Le prix des travaux dépendra notamment de la surface, de l’état des supports et de la complexité des jonctions. Pour mieux comprendre ces éléments, vous pouvez consulter notre article consacré au prix des travaux de plâtrerie et d’isolation intérieure.

Conclusion : la continuité de l’isolation est aussi importante que son épaisseur

Après une isolation intérieure, les ponts thermiques se trouvent surtout aux jonctions entre les murs et les planchers, les plafonds, les murs de refend et les menuiseries. Ils peuvent également être causés par une pose imprécise ou par des passages techniques mal anticipés.

Leur traitement repose avant tout sur la continuité de l’enveloppe isolante. Des raccords soignés, une bonne étanchéité à l’air, une ventilation efficace et une coordination entre les différentes parois permettent de limiter les pertes de chaleur et les risques de condensation.
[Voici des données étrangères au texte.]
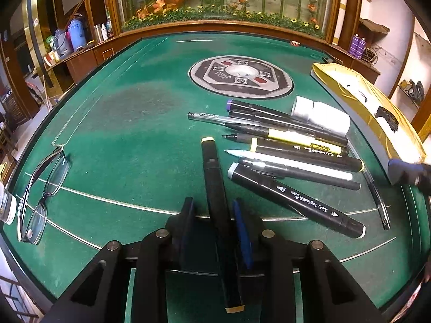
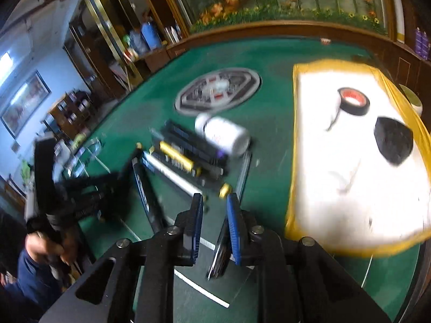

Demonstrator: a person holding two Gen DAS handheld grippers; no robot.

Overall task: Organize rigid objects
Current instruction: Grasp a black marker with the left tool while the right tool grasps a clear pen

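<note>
Left wrist view: the left gripper stands over the near edge of the green table, its jaws part open around a black marker with cream end caps. The right pad looks to touch the barrel; the left pad stands clear of it, so a firm hold cannot be told.
Marker: it lies between the fingers, pointing away toward the table's middle, just left of the pen row.
Pen row: black markers, a yellow-banded pen and a white pen lie side by side, slanted, toward the right edge; a white bottle lies on its side at the row's far end.
Other things: glasses near the left edge, well apart from the pens; a gold-wrapped box along the right edge.
Right wrist view: blurred. The right gripper hovers near the row's near end with a narrow gap between its jaws. A dark flat thing shows low between the fingers, but whether it is held cannot be told.
Step in hand: likely adding the marker to the row.
Doing it well: keep the barrel parallel to its neighbours, set it down just beside the nearest marker, caps level with theirs, and open the jaws only once it rests flat, so it does not roll or nudge the row.
</note>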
Vous envisagez une isolation intérieure à Sarrebourg, Buhl-Lorraine, Phalsbourg, Réding, Niderviller, Saverne ou dans les environs ? La Plâtrerie Sarrebourgeoise peut étudier la configuration de votre logement et vous proposer une solution adaptée aux murs, aux ouvertures et aux différentes jonctions du bâtiment. Pour présenter votre projet ou demander un devis, vous pouvez contacter notre équipe.
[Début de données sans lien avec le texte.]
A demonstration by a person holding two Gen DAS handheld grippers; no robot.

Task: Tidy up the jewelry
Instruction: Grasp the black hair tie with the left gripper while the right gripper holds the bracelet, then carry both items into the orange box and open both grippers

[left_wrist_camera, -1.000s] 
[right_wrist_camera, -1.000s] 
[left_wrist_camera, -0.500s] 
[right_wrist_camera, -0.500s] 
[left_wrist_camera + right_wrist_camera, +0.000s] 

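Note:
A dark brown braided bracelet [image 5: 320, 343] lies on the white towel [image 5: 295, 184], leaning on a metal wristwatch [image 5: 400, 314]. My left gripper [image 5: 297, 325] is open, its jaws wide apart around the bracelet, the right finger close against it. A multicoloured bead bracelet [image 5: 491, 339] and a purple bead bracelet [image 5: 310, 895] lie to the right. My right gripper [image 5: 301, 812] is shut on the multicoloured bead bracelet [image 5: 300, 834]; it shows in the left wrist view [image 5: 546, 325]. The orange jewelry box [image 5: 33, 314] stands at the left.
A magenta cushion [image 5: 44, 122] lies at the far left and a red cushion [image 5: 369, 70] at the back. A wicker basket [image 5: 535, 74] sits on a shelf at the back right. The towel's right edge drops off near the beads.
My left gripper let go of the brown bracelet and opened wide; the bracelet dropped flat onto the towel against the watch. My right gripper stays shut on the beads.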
Pour aller plus loin, découvrez notre post entièrement consacré à ce sujet.

FAQ – Ponts thermiques et isolation intérieure

Comment savoir si un mur présente un pont thermique ?

Une surface anormalement froide, de la condensation, des moisissures localisées ou une bande sombre dans un angle peuvent révéler un pont thermique. Une caméra thermique permet de repérer les différences de température, mais le résultat doit être interprété en tenant compte de l’humidité et des éventuelles infiltrations d’air.
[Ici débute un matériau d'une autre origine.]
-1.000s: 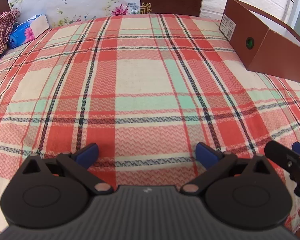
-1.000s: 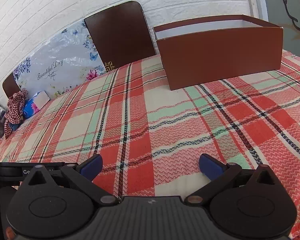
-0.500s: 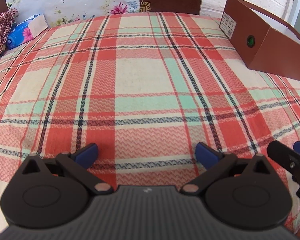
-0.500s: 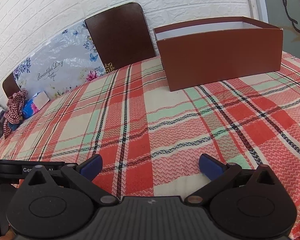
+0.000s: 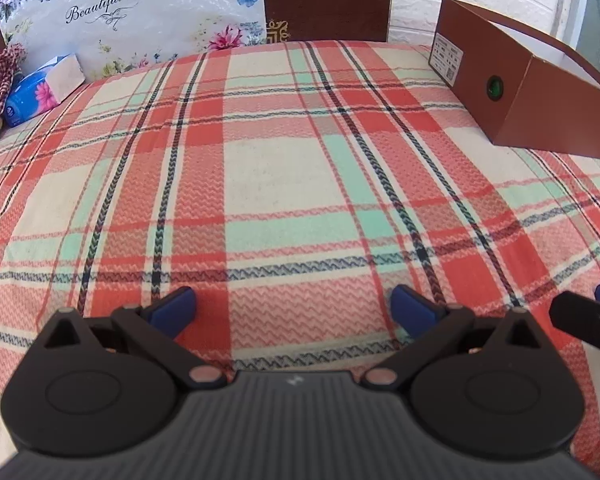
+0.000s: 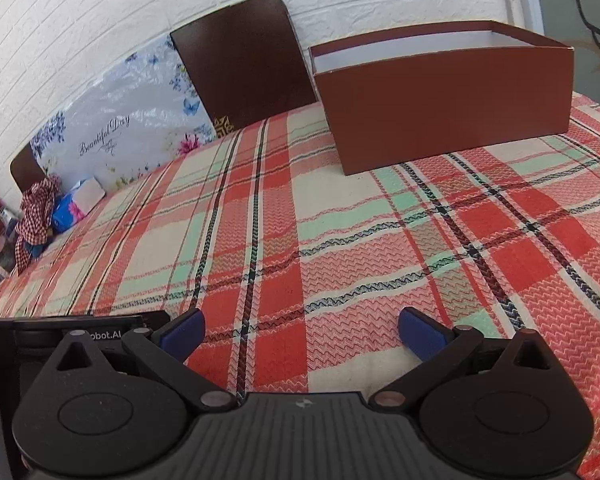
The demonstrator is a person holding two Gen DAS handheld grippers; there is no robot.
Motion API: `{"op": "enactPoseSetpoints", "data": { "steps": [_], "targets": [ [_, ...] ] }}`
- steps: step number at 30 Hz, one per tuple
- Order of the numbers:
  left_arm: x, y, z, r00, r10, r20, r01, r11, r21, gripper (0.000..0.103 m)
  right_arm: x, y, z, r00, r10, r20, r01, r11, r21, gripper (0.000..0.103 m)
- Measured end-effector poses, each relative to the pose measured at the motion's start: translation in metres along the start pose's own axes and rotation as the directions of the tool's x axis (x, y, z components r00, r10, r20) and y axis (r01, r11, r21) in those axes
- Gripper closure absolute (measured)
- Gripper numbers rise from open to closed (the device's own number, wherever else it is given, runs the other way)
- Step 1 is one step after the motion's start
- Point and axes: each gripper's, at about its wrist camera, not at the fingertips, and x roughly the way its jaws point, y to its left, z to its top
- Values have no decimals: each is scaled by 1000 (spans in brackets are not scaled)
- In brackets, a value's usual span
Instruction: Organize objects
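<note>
The left black two-finger gripper with blue fingertip pads (image 5: 292, 307) has its jaws spread wide with nothing between them, fingers pointing forward, low over the surface. The right black two-finger gripper with blue pads (image 6: 300, 330) is likewise spread wide and holds nothing. Part of the right one shows at the right edge of the left wrist view

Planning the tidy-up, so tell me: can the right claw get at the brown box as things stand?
Probably yes: the right claw is open and holds nothing, and only bare plaid blanket lies between it and the brown box.
</note>
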Motion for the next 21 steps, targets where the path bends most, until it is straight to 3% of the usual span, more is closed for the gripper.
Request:
{"op": "enactPoseSetpoints", "data": {
  "steps": [7,14,21],
  "targets": [
    [-5,4,7,999,20,-33,-21,1000,-10,4,-17,-6,5,999,26,36,-29,997,70,0],
    [-37,-2,16,998,34,50,-34,999,-4,3,-43,4,5,991,-48,129,44,999,27,0],
    [-76,-21,30,990,28,136,-36,998,56,0,-71,0,4,974,-108,198,96,993,69,0]
  ]
}}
Quelle est la différence entre un pont thermique et un défaut d’isolation ?

Un pont thermique se situe généralement à une jonction ou au niveau d’un élément structurel qui interrompt l’enveloppe isolante. Un défaut d’isolation correspond plutôt à un isolant absent, mal découpé, comprimé ou affaissé dans une partie de la paroi. Les deux peuvent produire des symptômes similaires.

Les ponts thermiques provoquent-ils toujours des moisissures ?

Non. Ils augmentent le risque de moisissure en abaissant la température de surface, mais d’autres conditions doivent être réunies, notamment une humidité intérieure élevée et une ventilation insuffisante. Un pont thermique peut donc exister sans moisissure visible.

Peut-on supprimer tous les ponts thermiques avec une isolation intérieure ?

Dans un bâtiment existant, il est rarement possible de les supprimer totalement. L’isolation intérieure permet toutefois de les réduire grâce au traitement des tableaux de fenêtres, aux retours d’isolant, à la continuité avec les planchers et plafonds ainsi qu’à une pose rigoureuse.

Faut-il isoler tous les murs intérieurs ?

Il faut surtout isoler les parois qui séparent le volume chauffé de l’extérieur ou d’un espace non chauffé. Les murs de refend ne nécessitent généralement pas une isolation complète, mais un retour d’isolant peut être utile lorsqu’ils rejoignent un mur extérieur.

Une épaisseur d’isolant plus importante élimine-t-elle les ponts thermiques ?

Non. Augmenter l’épaisseur améliore la résistance thermique de la surface courante, mais ne corrige pas automatiquement les interruptions aux jonctions. La continuité et la qualité de pose sont aussi importantes que l’épaisseur de l’isolant.